__Directions__
The records below are to be restated word for word, with every picture left out.

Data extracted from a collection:

---*---

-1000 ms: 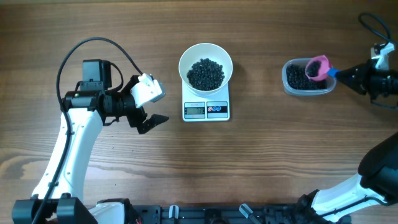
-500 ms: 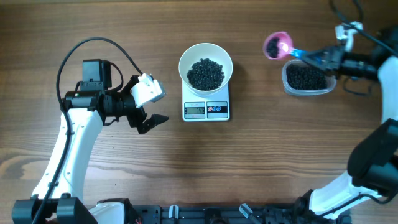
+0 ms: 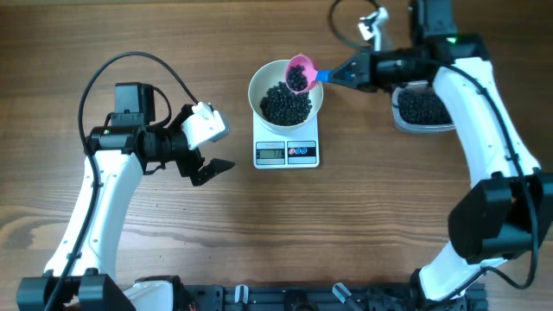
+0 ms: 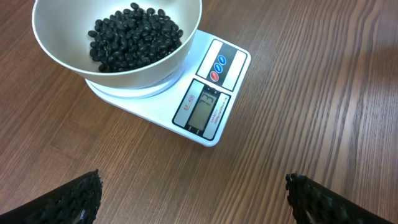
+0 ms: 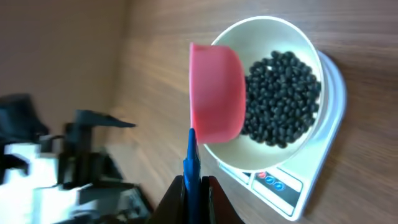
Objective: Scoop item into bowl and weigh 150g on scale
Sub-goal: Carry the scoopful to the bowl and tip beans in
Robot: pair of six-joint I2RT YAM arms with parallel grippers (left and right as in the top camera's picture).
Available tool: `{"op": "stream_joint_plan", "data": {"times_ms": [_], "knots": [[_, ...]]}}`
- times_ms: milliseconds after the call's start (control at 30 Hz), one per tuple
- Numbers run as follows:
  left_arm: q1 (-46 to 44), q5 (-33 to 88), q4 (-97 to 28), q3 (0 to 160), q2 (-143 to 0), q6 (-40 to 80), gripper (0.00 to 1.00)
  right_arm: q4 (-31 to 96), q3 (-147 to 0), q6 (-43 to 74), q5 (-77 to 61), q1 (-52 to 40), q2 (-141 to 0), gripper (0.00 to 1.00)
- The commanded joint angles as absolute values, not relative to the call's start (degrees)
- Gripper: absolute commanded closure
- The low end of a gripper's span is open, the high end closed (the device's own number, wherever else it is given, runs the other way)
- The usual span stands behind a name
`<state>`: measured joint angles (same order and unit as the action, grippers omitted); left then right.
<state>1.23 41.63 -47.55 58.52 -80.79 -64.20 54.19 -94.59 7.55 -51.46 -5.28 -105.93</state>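
The white bowl stands on the white scale at the table's middle, with a heap of black beans inside. My right gripper is shut on the blue handle of a pink scoop, which hovers over the bowl's right rim with beans in it. In the right wrist view the pink scoop covers the bowl's left side. My left gripper stands open to the left of the scale, nothing between its fingers. The left wrist view has the bowl and the scale ahead.
A clear plastic tub with more black beans sits to the right of the scale, partly under my right arm. Cables run at the back right. Bare wooden table lies in front of the scale.
My right arm has swung left from the tub, carrying the loaded pink scoop to over the bowl. The left arm has stayed still.
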Motion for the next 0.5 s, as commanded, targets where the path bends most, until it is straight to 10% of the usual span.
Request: {"op": "stream_joint_plan", "data": {"times_ms": [0,467], "knots": [[1.39,41.89,-47.57,58.85,-81.03,-63.86,0.00,57.58,-101.08,6.28,-32.77,-11.49,-107.02,0.96],[1.39,41.89,-47.57,58.85,-81.03,-63.88,0.00,62.46,-108.05,-4.67,6.39,-30.00,-107.02,0.96]]}}
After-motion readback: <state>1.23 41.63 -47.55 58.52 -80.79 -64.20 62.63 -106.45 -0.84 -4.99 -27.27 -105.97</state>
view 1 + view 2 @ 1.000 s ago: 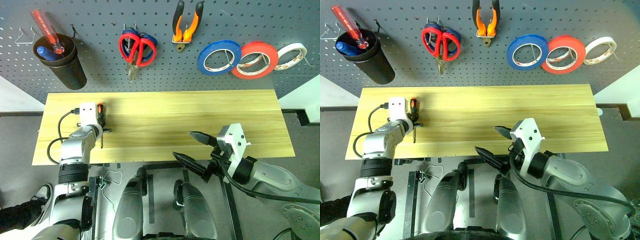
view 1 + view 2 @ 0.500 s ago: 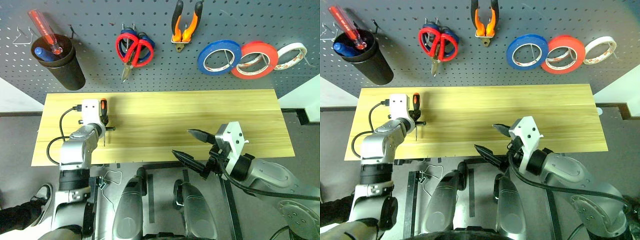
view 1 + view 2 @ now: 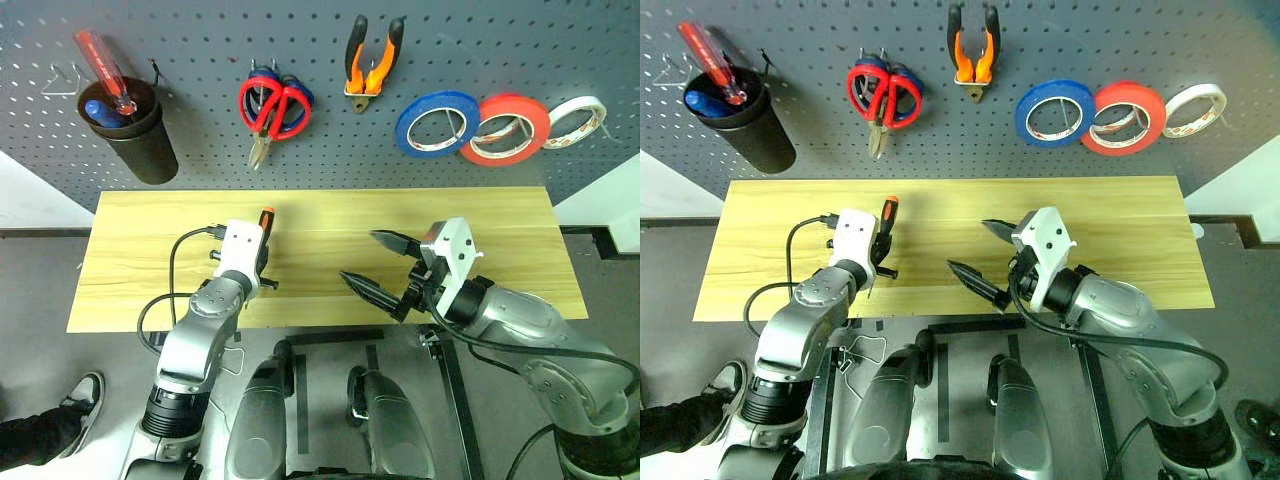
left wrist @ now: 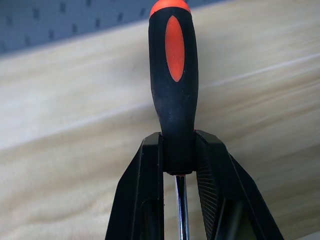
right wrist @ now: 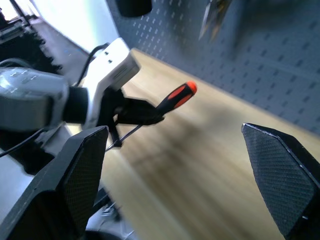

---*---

__Final answer__
-1000 ms: 
-500 ms: 
+0 ms: 
+0 ms: 
+0 ms: 
Objective: Scoop item into bowl and weigh 150g on scale
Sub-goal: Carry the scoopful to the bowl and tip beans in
Robot: pair of six-joint I2RT YAM arms with parallel grippers (left and right as in the top camera's picture).
Available tool: `{"op": "stream_joint_plan", "data": {"times_ms": [_], "knots": [[_, ...]]}}`
- times_ms: milliseconds after the call's start (control at 30 Hz), one per tuple
- Numbers run as follows:
  left_arm: q1 (-46 to 44), q5 (-33 to 88), q4 (-97 to 28), q3 (0 to 160), q2 (-143 to 0), q6 (-40 to 80), gripper (0.00 to 1.00)
  right_arm: q4 (-31 to 96), q3 (-147 to 0), q6 (-43 to 74), q5 (-77 to 61), q1 (-52 to 40), q2 (-141 to 0), gripper (0.00 to 1.00)
- The commanded joint angles as absolute values, not relative to the call's start (degrees)
- Gripper: absolute commanded closure
- The low end of a gripper's span is open, the high end closed (the device's own number, wherever else it is given, runs the other way)
- The usual span stands behind a name
`<state>`: measured joint angles (same order and unit as the action, grippers omitted); left then right.
<state>1.23 41.63 -47.55 58.52 -80.79 -64.20 54.19 -94.59 7.55 -51.46 -5.28 -105.93</state>
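The white bowl stands on the white scale at the table's middle, with a heap of black beans inside. My right gripper is shut on the blue handle of a pink scoop, which hovers over the bowl's right rim with beans in it. In the right wrist view the pink scoop covers the bowl's left side. My left gripper stands open to the left of the scale, nothing between its fingers. The left wrist view has the bowl and the scale ahead.
A clear plastic tub with more black beans sits to the right of the scale, partly under my right arm. Cables run at the back right. Bare wooden table lies in front of the scale.
My right arm has swung left from the tub, carrying the loaded pink scoop to over the bowl. The left arm has stayed still.
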Motion for the next 0.5 s, as commanded, targets where the path bends most, until it is straight to 10% of the usual span.
Request: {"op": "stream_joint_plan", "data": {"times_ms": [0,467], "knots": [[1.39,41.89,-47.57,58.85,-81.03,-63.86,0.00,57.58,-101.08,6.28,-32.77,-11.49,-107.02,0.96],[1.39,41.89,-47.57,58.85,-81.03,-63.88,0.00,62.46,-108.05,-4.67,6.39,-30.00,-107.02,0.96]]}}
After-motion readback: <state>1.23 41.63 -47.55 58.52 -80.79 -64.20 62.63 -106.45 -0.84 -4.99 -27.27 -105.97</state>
view 1 + view 2 @ 1.000 s ago: 
view 1 + view 2 @ 0.500 s ago: 
view 1 + view 2 @ now: 
left wrist @ now: 
right wrist @ now: 

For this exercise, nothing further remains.